Qari Ziaur Rahman is a citizen of Afghanistan who is reported to be a leader of the Taliban's and al-Qaeda's leadership.
He was believed to have been killed in March 2011 during an attack on Taliban militants by the Pakistani military, however Ziaur Rahman later phoned media reporters to confirm that he survived the airstrike.

==Early life==
Qari's father, Ahengar Dilbar, was a blacksmith. Qari Ziaur Rahman reports being from Konar Province. He reports that he memorized the entire Quran while a youth.

According to a profile in the Asia Times, he grew up surrounded by Arab foreign fighters during the Soviet occupation of Afghanistan. According to the Asia Times he is in his thirties.

==Militant career==
Asia Times reports that Qari Ziaur Rahman is a leader in the insurgency's efforts in Konar, and that the United States has offered $350,000 bounty for information leading to his death or capture. As is often the case, Taliban exaggerate claims of monetary rewards, proposing inflated figures as propaganda to build credibility among insurgency personnel.

Qari Ziaur Rahman was captured in Pakistan by operatives of CIA & ISI. But he was not transferred to US custody. Instead he was part of a prisoner exchange for Pakistani military officials.

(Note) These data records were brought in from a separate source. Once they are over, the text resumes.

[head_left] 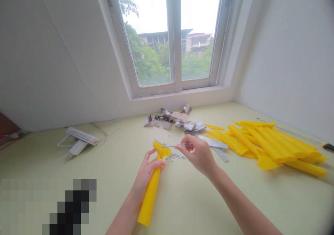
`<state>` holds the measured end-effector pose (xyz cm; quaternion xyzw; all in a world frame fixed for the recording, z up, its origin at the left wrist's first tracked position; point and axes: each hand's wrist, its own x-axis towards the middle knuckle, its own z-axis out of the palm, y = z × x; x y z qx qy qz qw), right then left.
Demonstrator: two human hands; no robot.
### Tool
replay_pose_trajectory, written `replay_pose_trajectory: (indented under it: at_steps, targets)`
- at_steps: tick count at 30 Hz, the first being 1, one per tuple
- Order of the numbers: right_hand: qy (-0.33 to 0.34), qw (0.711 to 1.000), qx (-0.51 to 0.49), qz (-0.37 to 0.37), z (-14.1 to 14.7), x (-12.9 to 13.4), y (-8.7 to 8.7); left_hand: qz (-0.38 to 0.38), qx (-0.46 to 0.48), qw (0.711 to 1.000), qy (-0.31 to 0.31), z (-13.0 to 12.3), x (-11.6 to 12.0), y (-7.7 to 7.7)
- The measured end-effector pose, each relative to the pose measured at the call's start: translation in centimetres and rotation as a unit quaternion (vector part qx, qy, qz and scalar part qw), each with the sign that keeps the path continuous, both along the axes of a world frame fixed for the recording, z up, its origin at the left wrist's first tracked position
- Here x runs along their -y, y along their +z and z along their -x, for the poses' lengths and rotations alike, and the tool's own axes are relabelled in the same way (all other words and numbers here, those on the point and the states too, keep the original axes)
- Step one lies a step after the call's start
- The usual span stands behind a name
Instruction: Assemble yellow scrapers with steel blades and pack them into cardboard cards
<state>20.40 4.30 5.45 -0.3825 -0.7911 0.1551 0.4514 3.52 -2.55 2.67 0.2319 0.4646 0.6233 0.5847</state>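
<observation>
Over the pale green desk (193,207), the butt end of a yellow tool (150,200) lies nearest. Its long axis runs from between six and seven o'clock, where the round handle ends, to between twelve and one, where the flared head points away from the person. The left grip (150,166) is clamped around the neck, just below the head. The right grip (202,153), at three o'clock from the head, is closed on a screwdriver (169,146), whose thin shaft lies almost level and points to nine, its tip at the head.

Just beside the head, between three and four o'clock, small metal pieces (173,157) lie scattered. Farther out at three, past the right grip, are flat metal strips (214,142) and a heap of yellow handles (266,144). A white power strip (82,135) lies well apart at nine. Beyond, toward one o'clock, is crumpled packaging (163,120).
</observation>
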Motion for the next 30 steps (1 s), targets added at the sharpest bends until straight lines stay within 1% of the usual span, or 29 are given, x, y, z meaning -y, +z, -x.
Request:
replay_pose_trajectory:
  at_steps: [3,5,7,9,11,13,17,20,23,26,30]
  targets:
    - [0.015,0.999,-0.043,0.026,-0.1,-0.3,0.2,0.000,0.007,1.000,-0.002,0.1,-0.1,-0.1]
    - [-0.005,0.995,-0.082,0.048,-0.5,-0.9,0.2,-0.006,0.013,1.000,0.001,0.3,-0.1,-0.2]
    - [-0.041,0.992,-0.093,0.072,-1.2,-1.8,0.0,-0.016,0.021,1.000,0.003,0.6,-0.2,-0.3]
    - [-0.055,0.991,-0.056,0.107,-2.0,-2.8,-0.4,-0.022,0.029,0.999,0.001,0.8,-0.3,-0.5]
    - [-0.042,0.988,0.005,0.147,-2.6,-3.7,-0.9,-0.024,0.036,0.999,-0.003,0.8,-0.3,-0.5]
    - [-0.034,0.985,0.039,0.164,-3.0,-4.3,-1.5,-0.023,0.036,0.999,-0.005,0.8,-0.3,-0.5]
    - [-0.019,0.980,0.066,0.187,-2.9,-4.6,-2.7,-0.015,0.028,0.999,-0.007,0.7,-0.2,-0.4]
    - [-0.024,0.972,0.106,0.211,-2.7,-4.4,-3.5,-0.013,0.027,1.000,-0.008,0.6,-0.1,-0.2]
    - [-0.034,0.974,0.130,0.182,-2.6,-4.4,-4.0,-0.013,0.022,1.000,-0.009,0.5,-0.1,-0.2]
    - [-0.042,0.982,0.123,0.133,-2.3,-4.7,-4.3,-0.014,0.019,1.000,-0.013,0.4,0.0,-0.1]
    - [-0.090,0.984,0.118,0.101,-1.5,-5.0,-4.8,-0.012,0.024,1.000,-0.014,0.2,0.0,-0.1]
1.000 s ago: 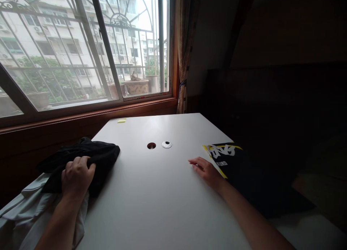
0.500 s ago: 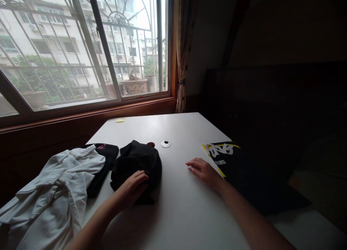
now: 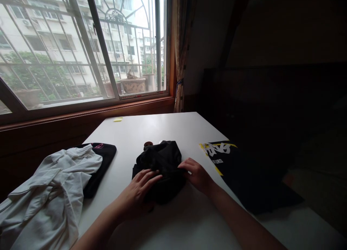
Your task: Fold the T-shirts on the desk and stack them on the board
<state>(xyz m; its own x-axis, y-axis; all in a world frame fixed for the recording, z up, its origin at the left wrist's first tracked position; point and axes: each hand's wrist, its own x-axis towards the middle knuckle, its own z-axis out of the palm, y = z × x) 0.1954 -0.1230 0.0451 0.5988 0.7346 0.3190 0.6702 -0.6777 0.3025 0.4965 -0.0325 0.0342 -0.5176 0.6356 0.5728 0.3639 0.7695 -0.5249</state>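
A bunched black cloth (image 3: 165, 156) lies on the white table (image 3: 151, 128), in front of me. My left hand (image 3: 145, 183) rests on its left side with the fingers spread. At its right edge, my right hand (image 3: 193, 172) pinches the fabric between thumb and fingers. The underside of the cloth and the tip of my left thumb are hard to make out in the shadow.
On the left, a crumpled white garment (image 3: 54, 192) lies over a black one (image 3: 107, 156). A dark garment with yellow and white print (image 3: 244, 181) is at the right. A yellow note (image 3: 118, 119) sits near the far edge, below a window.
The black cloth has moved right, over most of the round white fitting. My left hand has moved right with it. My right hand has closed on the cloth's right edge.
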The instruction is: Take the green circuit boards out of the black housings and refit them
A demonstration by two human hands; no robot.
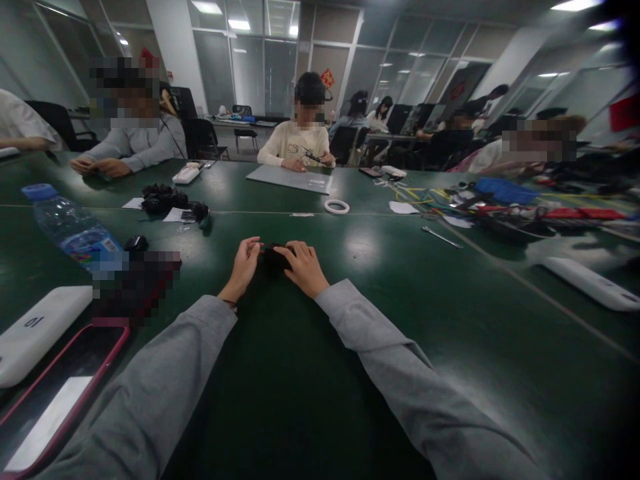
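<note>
Right grip (303, 265) is curled against a dark object (273, 257), any pinch unclear; left grip (246, 262) is held loosely spread beside it, over the tabletop (380, 287).

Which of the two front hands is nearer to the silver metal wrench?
The right. The right hand is left of the silver metal wrench, by a small black object; the left hand is farther left, on that object's other side.
</note>
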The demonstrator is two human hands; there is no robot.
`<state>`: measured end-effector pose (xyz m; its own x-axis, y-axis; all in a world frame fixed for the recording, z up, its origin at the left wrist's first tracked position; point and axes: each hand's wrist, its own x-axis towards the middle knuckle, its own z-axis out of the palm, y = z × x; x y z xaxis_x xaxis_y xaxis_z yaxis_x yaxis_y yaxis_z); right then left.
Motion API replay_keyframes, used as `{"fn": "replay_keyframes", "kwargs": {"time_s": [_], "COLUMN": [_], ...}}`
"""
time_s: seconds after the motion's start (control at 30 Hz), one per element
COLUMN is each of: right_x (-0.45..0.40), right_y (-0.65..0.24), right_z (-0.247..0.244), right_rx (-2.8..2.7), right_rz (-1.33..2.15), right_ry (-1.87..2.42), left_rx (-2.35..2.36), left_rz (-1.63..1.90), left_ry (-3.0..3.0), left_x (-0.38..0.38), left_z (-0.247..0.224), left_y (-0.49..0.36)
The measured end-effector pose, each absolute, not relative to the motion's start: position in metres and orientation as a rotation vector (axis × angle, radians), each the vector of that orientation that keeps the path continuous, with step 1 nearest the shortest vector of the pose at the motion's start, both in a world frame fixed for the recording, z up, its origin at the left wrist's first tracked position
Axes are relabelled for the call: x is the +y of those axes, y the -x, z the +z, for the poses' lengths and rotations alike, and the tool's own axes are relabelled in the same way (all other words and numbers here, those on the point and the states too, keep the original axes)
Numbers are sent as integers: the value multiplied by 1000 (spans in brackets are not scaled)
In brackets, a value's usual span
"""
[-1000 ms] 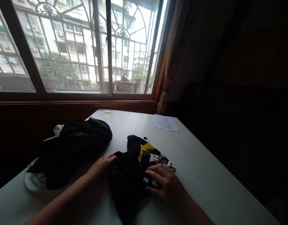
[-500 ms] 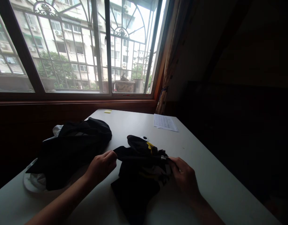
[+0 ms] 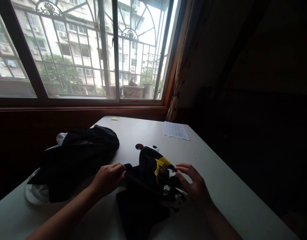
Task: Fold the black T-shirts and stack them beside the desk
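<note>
A black garment with a yellow, white and speckled print lies bunched on the white table in front of me. My left hand is closed on its left edge. At the garment's right edge is my right hand, fingers stretched and thumb apart from them, the fingertips at the printed cloth. A small silvery patch shows among the folds; I cannot tell what it is. The garment's lower part is too dark to make out its shape.
A heap of black and white clothing lies on the left of the white table. Farther back are printed papers, a yellow note, a round hole and a white ring-shaped piece. A barred window stands beyond.
The right hand has loosened from the rolled cloth and its fingers have spread. The garment's upper part has dropped toward me and opened, showing more print and uncovering the table hole.
</note>
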<state>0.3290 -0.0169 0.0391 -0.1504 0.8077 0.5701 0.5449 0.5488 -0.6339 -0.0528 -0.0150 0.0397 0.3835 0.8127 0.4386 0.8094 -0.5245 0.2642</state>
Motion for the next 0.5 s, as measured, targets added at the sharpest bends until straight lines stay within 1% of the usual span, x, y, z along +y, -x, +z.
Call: {"fn": "replay_keyframes", "kwargs": {"time_s": [0.07, 0.13, 0.23, 0.33, 0.4, 0.5], "right_x": [-15, -18, -25, -31, -32, -33], "right_y": [-327, -324, -321, -316, -310, -300], "right_z": [36, 34, 35, 37, 37, 36], "right_rx": [-1951, -2061, -2102, -2050, -2010, -2047], "right_rz": [515, 705, 892, 1072, 1044, 756], "right_ry": [1088, 1090, 1120, 1062, 1041, 1051], "left_rx": [1523, 1489, 1451, 1316, 1222, 1152], "left_rz": [949, 986, 923, 772, 674, 595], "left_ry": [-2623, -2644, -2647, -2669, -2685, -2687], "left_x": [-12, -9, -4, -3, -5, -8], "left_z": [37, 32, 25, 20, 19, 18], "left_y": [52, 53, 54, 53, 50, 45]}}
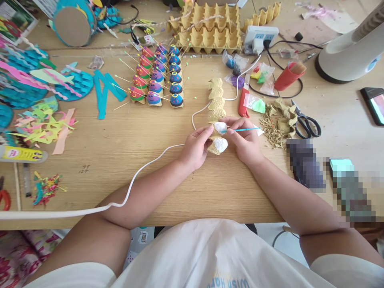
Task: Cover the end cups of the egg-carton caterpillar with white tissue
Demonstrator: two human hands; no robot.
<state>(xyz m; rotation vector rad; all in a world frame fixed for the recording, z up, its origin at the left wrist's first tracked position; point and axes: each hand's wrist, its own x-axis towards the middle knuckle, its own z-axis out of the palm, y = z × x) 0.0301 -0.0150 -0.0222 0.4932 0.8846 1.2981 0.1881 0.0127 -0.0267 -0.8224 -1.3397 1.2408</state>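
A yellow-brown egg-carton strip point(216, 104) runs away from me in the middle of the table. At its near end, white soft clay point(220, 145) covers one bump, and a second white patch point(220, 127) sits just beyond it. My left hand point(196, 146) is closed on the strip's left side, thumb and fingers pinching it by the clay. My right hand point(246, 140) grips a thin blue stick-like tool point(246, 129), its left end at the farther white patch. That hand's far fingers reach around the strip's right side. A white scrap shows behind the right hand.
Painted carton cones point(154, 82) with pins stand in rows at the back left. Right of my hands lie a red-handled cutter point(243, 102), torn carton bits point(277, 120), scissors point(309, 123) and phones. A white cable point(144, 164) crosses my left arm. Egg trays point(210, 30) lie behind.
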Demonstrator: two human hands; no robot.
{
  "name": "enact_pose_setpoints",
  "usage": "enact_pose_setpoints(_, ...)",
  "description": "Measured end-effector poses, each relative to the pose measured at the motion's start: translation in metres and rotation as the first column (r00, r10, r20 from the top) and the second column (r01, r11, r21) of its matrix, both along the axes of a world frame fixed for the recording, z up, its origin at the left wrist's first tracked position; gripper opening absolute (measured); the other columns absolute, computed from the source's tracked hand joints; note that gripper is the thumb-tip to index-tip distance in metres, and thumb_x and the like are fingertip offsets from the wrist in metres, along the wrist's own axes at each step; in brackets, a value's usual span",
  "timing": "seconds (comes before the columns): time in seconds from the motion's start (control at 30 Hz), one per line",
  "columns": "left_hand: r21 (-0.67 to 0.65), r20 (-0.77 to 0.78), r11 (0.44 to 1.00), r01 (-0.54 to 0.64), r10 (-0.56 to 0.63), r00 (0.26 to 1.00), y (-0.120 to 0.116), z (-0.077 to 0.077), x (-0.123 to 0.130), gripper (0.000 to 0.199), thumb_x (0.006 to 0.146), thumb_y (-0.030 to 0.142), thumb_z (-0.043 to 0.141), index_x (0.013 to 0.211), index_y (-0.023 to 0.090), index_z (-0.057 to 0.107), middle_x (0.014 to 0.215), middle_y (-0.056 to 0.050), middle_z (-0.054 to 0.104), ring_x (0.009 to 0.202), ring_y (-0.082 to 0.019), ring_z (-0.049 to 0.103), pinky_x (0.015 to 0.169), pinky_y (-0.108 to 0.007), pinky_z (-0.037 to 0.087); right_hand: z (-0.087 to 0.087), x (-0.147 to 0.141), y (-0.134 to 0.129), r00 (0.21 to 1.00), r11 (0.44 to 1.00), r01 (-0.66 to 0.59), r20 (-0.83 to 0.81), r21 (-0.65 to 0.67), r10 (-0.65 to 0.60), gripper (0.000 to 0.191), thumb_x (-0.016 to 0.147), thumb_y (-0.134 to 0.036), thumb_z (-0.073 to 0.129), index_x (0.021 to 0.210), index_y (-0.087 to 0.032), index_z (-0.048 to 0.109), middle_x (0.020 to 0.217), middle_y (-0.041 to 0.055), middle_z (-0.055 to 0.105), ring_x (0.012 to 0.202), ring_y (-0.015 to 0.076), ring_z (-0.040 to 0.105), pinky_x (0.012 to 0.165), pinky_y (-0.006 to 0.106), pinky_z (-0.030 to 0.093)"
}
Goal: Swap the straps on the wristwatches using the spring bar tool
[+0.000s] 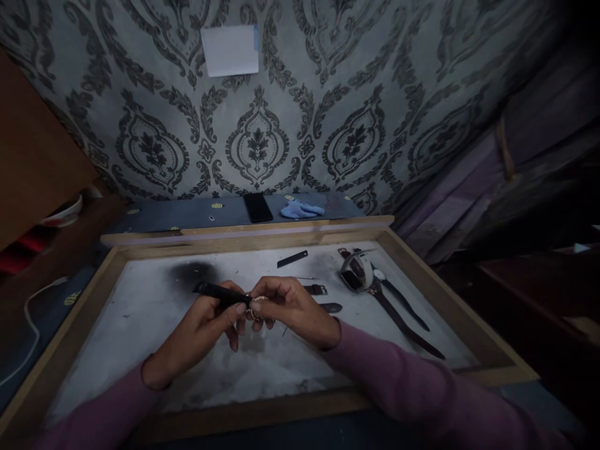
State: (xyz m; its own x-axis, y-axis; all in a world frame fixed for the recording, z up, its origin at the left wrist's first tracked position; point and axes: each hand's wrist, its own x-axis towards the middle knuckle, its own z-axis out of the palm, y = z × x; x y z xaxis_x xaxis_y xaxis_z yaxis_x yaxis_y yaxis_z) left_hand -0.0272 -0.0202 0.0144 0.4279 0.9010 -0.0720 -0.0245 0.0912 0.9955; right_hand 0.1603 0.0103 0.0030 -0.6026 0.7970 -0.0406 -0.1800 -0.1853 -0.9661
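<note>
My left hand (201, 328) is closed on a black strap (220, 292), whose free end points to the left. My right hand (288, 306) pinches a small round metallic piece, seemingly a watch case (257, 307), at the strap's right end. Both hands meet above the white tray surface (140, 325). Just right of my right hand lie a short dark strap piece with a buckle (319, 289) and a dark strap end (332, 308). Beyond them is a thin metal tool (305, 277).
A wooden rim (422, 275) surrounds the tray. Several watches (356, 275) with long straps lie at its right. A black flat strip (292, 259) lies near the back. Behind the rim are a black phone (257, 207) and a blue cloth (300, 209).
</note>
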Motion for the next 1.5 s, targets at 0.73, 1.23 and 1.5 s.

Bill Roggio, writing in the Long War Journal, reported that he was rumored to have been killed in mid-June 2009.
Two weeks later Roggio reported the Pakistan had offered a series of bounties.
He reported they offered the equivalent of US$615,000 for Baitullah Mehsud. He reported that for Qari Zaur Rahman they only offered the equivalent of $65,100.

Afghan forces reported that Ziaur-Rahman was killed in a coalition drone strike on 21 August 2013. He was reported attending a meeting with three other local insurgents, who were killed, in the Marawara district of Kunar. Reports of Ziaur-Rahman's death were proven false when he was interviewed by NBC News in May 2014.